**Aim of the exercise**
Show, in full, each line of the data that contains "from".

**Input data**
________
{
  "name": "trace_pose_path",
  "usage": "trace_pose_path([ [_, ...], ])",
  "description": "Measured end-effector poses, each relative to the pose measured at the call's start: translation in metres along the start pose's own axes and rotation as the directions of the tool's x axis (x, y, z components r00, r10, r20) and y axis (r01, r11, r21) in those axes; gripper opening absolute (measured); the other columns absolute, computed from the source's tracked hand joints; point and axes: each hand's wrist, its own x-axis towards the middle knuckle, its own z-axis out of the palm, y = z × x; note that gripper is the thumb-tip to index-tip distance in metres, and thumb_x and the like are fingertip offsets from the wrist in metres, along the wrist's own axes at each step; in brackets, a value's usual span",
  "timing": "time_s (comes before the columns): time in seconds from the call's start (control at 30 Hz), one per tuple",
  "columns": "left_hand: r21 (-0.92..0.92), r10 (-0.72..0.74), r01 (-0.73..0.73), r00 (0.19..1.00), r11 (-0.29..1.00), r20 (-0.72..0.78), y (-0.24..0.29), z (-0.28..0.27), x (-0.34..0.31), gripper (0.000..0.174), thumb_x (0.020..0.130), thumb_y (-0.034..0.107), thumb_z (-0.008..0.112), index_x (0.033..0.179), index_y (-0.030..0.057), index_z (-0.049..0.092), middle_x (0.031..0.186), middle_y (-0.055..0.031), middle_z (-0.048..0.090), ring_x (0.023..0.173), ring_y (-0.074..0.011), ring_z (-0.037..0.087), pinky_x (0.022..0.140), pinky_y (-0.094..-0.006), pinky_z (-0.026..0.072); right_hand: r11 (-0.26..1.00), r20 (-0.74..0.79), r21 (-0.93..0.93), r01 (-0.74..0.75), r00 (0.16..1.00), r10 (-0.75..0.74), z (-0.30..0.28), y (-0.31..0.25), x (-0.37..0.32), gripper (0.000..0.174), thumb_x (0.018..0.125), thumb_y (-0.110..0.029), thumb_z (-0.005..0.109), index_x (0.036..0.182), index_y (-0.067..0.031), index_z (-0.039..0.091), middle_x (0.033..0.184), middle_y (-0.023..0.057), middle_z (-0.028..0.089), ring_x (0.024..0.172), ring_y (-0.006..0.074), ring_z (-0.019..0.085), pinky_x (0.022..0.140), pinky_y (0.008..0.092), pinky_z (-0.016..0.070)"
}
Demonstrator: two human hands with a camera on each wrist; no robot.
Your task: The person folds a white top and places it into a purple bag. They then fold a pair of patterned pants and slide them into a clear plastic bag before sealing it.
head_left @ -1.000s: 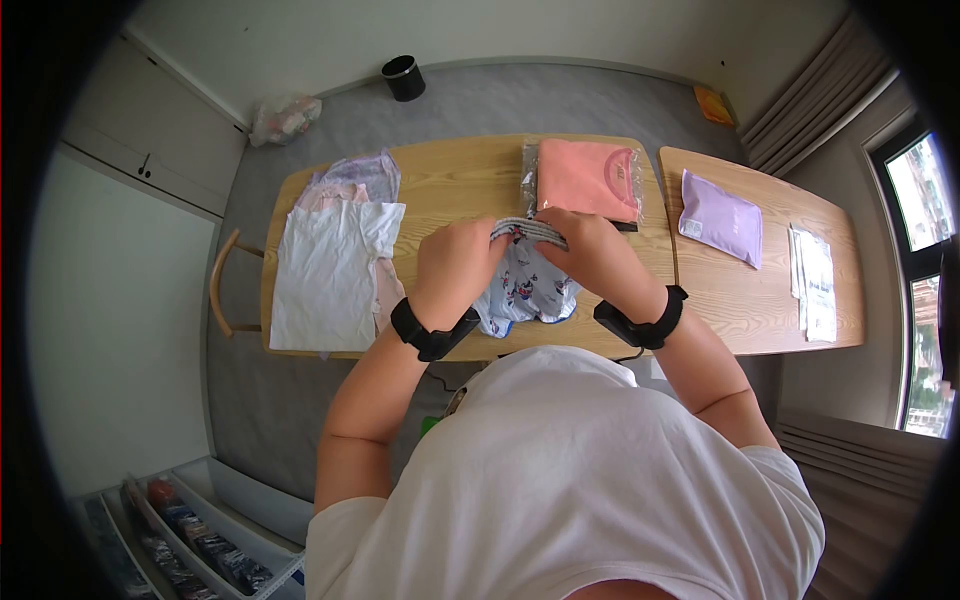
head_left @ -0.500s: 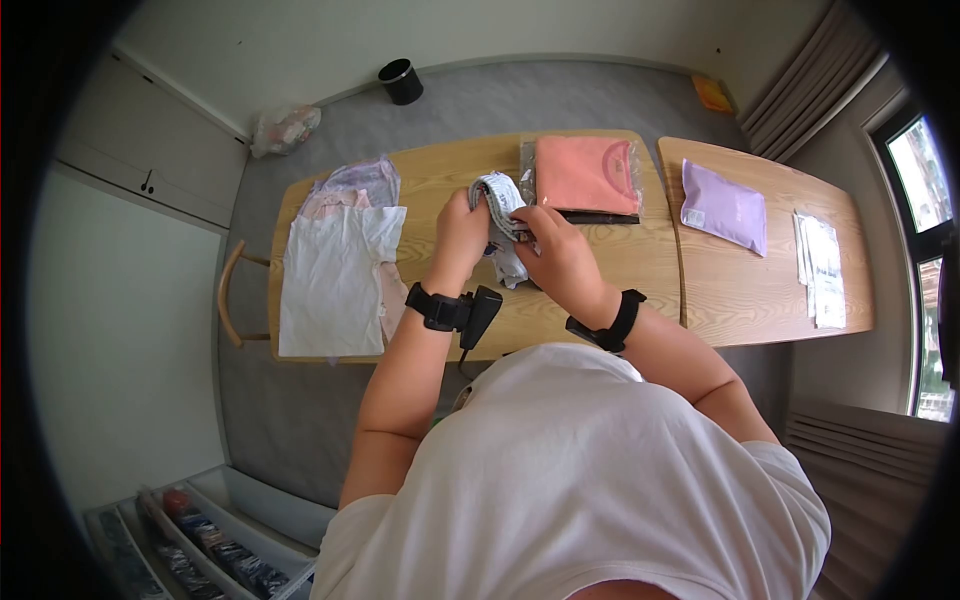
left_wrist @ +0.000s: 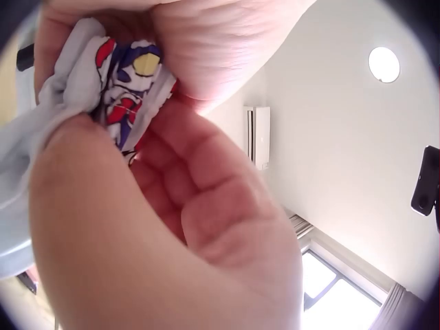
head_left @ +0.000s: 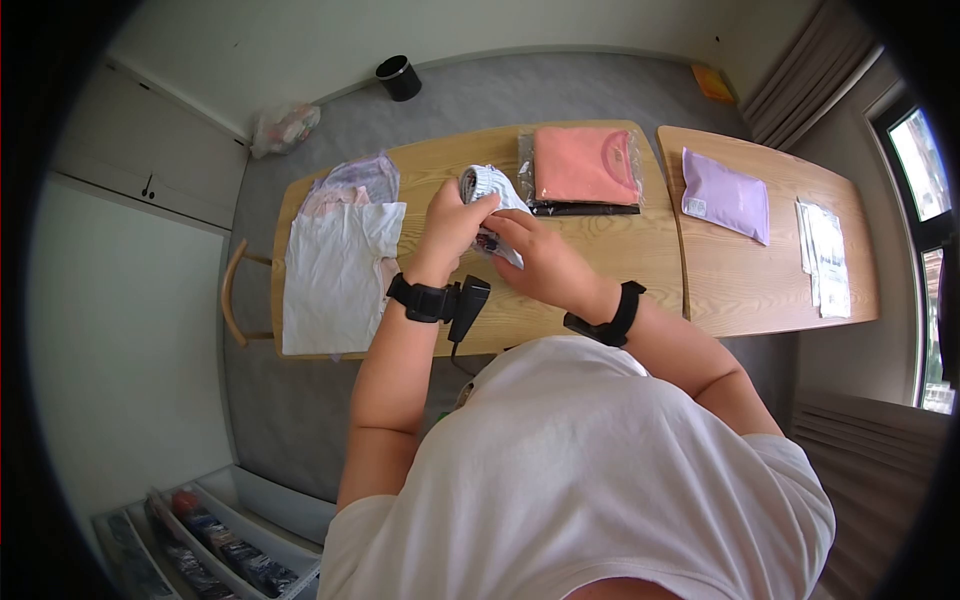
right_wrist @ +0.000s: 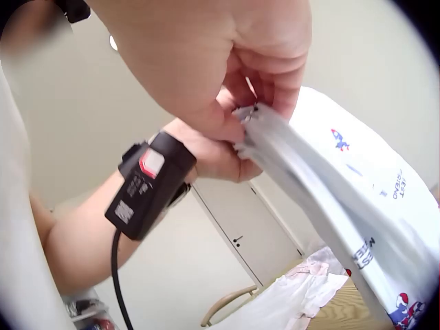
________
**Result**
  "description": "Measured end-effector poses, each relative to the pose measured at the call's start: translation in metres along the start pose's own axes and rotation as the directions of the tool's x axis (x, y, z components r00, r10, r20) and y axis (r01, r11, r21) in those axes; gripper opening absolute (measured); the other columns absolute, computed from the source's tracked hand joints; point and axes: each hand's wrist, its own x-axis towards the middle knuckle, its own z-axis out of the palm, y = z × x; note that gripper is the thumb-tip to index-tip distance in metres, and thumb_x and the like are fingertip offsets from the wrist in metres, along the wrist's own axes at each step; in brackets, a value's usual span",
  "timing": "time_s (comes before the columns): time in seconds from the call's start (control at 30 Hz), one per tuple",

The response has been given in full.